From the observation, the picture has two facial expressions like happy or sad. Consider, happy is one and sad is zero. Consider, we can have a dataset which is already classified as positive and negative. So the concept learning is defined as the process of inducing a function into a Boolean output.
We are living in this world. We can see so many objects in this universe. Along with that we can have different concepts as well. Consider this rectangle is universe.
In this, I am taking the concepts of electronic gadget. In these take a phone. We can have different concepts like tablet, phone, and then smart phones. Let it be any brand. In a tablet, there are different number of features are there. It has many features.
I have considered four features for our convenience such as size, color, screen type and shape.
So ,I am considering first feature as a size. It may be small or large. Next, feature is color. it may white or black. Next feature is screen type. It is flat or folded. Final feature is shape, such as square and rectangle. When you look out these features the values are binary.

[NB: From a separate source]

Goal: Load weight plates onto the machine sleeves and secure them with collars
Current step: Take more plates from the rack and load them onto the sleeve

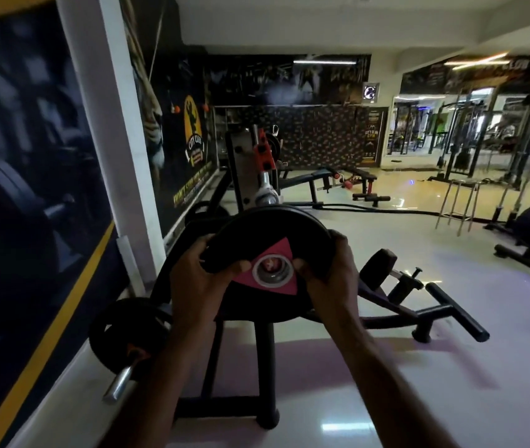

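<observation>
I hold a black weight plate (266, 231) with a pink triangle and a metal-ringed centre hole (271, 270) in front of me, tilted with its face toward me. My left hand (197, 279) grips its left rim, thumb over the face. My right hand (328, 273) grips the right rim, thumb near the hole. Beyond the plate's top edge stands the machine's chrome sleeve (265, 192), below a red bracket. A second plate (124, 331) sits on a lower chrome sleeve (121, 383) at the left. No collar can be made out.
The black machine frame (263, 367) stands right below my arms. A padded lever and handle (451, 315) stick out to the right. A wall with posters runs along the left. Benches (338, 179) and other machines stand farther back on the glossy floor.
</observation>
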`<act>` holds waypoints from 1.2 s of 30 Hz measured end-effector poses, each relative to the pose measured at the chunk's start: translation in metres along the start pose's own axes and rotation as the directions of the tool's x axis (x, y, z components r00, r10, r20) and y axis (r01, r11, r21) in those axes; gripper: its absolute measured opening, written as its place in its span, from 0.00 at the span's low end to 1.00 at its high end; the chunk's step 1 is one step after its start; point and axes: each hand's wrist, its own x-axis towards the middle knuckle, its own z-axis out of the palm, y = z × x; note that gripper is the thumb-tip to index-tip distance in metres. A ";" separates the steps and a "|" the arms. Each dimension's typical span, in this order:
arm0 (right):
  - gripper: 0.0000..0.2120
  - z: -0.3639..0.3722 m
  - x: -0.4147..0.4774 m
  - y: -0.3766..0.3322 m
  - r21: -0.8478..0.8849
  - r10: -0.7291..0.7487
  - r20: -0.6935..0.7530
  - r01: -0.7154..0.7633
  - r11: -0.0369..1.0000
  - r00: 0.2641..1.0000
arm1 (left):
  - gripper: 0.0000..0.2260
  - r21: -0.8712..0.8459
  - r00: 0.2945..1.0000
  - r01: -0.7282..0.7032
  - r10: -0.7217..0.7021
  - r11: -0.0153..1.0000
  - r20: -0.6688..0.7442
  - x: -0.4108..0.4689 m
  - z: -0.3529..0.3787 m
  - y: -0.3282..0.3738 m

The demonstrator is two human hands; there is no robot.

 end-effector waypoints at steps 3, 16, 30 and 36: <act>0.28 0.007 0.015 0.013 0.010 0.023 0.006 -0.023 1.000 1.000 | 0.38 0.007 1.000 -0.006 0.006 1.000 -0.016 0.013 0.007 -0.005; 0.26 0.072 0.157 0.058 -0.275 0.066 0.088 -0.040 0.961 0.994 | 0.31 0.140 0.996 -0.026 0.014 0.990 0.088 0.148 0.086 -0.059; 0.25 0.119 0.274 0.123 -0.289 0.042 0.137 0.000 0.957 0.990 | 0.26 0.231 0.994 0.097 -0.106 0.968 0.026 0.256 0.161 -0.106; 0.28 0.116 0.277 0.130 -0.336 0.053 0.141 -0.002 0.942 0.989 | 0.26 0.248 0.992 0.093 -0.110 0.964 0.055 0.251 0.162 -0.106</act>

So it is called as binary valued attribute. Each of the phones can be uniquely identified by each of these features. Each feature is represented by a name called x1, x2, x3 and x4.
C= <x1,x2,x3 ,x4>
In this each of the attributes can take only one value at a time. Now, I am expressing the concepts of tablet. Suppose, I am representing the tablet like
Tablet = < large, white, flat, square>
Smartphone = < small, black, folded, rectangle>
I have uniquely defined each of these concepts by a set of features as a binary value.
Hypothesis representation
The representation of general hypothesis is given below.
Most General Hypothesis: h = <?, ?, ?, ?, ?, ?>
It means, it can accept all.
The representation of most specific hypothesis is given below.
Most Specific Hypothesis: h = < Ø, Ø, Ø, Ø, Ø, Ø>
It means, it will reject all.
Example
If I want to communicate with the family during an emergency and then I don’t care about the size, colour and etc. So , I accept any kind of phone in that situation. This is called as accept all represented by ? and called as general hypothesis.
Then we consider one more representation using phi. This is called as reject-all or most specific hypothesis.
For example, I want to purchase my dream mobile phone with the features like small, white, rectangle and flat. I will purchase a mobile with all these features. If any one of the features fails to satisfy the expectation, then I will reject it. This is called as specific hypothesis.
Find S Algorithm
Find S algorithm is used to find the most specific hypothesis for given dataset. From the training examples, we could find the most specific hypothesis. Afterwards, this output hypothesis is used to train the machine to predict the output for future input.
Let see an intelligent irrigation system dataset
Instances | Crop | Moisture | Temperature | Water Supply |
x1 | Cotton | Over-dry | high | 1 |
x2 | Banana | Wet | low | 0 |
x3 | Cassava | Saturated dry | high | 1 |
Steps involved in find s algorithm
- Initialize the most specific hypothesis h0=< Ø, Ø, Ø>
- Then, h1= x1 (If x1 is positive)
- Consider the next positive instances in the data set
- Compare the instances of h with x
- If it matches , then do nothing
- If there is a mismatch, replace a question mark in the hypothesis
- Ignore negative samples
Example
Step1
H0=< Ø, Ø, Ø>
X1=< Cotton, Over-dry, high >
Now the first instance x1 and it is positive.
H1= < Cotton, Over-dry, high >
Step 2
Consider the next instance x2
In this, it is a negative sample. So ignore this.
x2= <Banana , Wet, low>
Now H2 = H1
Such as H2=< Cotton, Over-dry, high >
Step 3
Consider the next instance x3
x3 =<Cassava, Saturated dry, high >
In this, it is a positive sample. Now compare x3 and H2. If there is any mismatch, then put a question mark.
H3= <?, ?, high >
So H3 is the final output specific hypothesis using find s algorithm.